**Task objective**. Some lines hold the string "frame". Copy all of them from the material that follows.

○ ○ ○ ○

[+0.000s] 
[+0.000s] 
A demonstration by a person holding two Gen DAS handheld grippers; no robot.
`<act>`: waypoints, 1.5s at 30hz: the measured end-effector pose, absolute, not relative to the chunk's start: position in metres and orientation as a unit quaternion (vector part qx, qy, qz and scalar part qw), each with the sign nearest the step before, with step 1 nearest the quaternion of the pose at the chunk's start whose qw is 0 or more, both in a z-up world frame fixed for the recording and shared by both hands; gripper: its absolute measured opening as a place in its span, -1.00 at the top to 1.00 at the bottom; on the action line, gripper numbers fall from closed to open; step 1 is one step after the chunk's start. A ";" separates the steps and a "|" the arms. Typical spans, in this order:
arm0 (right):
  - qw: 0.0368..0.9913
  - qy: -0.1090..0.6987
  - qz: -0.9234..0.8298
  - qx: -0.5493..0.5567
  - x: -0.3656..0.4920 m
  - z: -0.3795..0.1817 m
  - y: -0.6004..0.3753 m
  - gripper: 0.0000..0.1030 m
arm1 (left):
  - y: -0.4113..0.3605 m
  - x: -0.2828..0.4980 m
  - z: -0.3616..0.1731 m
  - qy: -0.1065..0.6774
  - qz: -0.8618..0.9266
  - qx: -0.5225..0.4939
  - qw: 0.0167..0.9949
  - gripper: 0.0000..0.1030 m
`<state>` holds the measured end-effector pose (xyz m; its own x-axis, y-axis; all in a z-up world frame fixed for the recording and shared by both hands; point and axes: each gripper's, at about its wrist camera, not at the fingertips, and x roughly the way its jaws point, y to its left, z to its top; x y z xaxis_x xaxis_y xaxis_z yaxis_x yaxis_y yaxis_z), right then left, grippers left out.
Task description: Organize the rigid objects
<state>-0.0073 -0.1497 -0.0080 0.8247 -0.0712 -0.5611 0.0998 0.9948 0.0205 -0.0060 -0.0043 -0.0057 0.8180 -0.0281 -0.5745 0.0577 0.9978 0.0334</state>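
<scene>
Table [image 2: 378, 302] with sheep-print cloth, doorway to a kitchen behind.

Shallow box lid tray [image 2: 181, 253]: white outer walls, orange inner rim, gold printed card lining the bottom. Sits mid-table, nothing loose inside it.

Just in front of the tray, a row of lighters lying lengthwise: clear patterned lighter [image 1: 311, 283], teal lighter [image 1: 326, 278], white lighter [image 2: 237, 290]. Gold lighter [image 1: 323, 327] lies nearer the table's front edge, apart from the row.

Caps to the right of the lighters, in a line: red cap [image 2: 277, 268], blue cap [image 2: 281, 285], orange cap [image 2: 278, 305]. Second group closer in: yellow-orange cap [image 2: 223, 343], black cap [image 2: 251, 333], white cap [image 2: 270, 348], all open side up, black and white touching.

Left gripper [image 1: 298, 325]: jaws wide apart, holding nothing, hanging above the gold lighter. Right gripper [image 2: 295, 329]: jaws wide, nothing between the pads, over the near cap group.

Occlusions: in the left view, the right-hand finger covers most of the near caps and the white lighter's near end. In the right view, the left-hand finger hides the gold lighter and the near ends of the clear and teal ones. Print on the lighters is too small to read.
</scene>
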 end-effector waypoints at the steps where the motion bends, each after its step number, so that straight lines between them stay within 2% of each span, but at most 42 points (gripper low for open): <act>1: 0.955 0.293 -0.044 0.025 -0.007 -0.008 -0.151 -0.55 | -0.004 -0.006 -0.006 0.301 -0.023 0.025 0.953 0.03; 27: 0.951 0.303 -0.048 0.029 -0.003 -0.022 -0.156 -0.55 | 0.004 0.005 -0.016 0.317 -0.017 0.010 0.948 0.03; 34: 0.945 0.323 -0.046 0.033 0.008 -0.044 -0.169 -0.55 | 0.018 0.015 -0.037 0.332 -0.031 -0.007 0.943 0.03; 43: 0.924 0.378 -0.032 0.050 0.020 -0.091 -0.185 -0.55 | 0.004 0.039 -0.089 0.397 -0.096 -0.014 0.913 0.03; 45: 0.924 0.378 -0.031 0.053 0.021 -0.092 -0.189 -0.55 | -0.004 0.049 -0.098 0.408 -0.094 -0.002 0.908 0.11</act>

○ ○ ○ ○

**Solution below**.
`<act>`: waypoints, 1.5s at 30hz: the measured end-effector pose, absolute, not relative to the chunk's start: position in metres and orientation as a unit quaternion (vector part qx, qy, qz and scalar part qw), each with the sign nearest the step before, with step 1 nearest the quaternion of the pose at the chunk's start whose qw is 0 or more, both in a z-up world frame fixed for the recording and shared by both hands; gripper: its absolute measured opening as a place in its span, -1.00 at the top to 1.00 at the bottom; on the action line, gripper numbers fall from closed to open; step 1 is one step after the chunk's start. A ";" separates the steps and a "|" the arms. Typical spans, in this order:
`<state>` holds the measured end-effector pose (xyz m; its own x-axis, y-axis; all in a z-up world frame fixed for the recording and shared by both hands; point and axes: each gripper's, at about its wrist camera, not at the fingertips, and x roughly the way its jaws point, y to its left, z to its top; x y z xaxis_x xaxis_y xaxis_z yaxis_x yaxis_y yaxis_z), right then left, grippers left out.

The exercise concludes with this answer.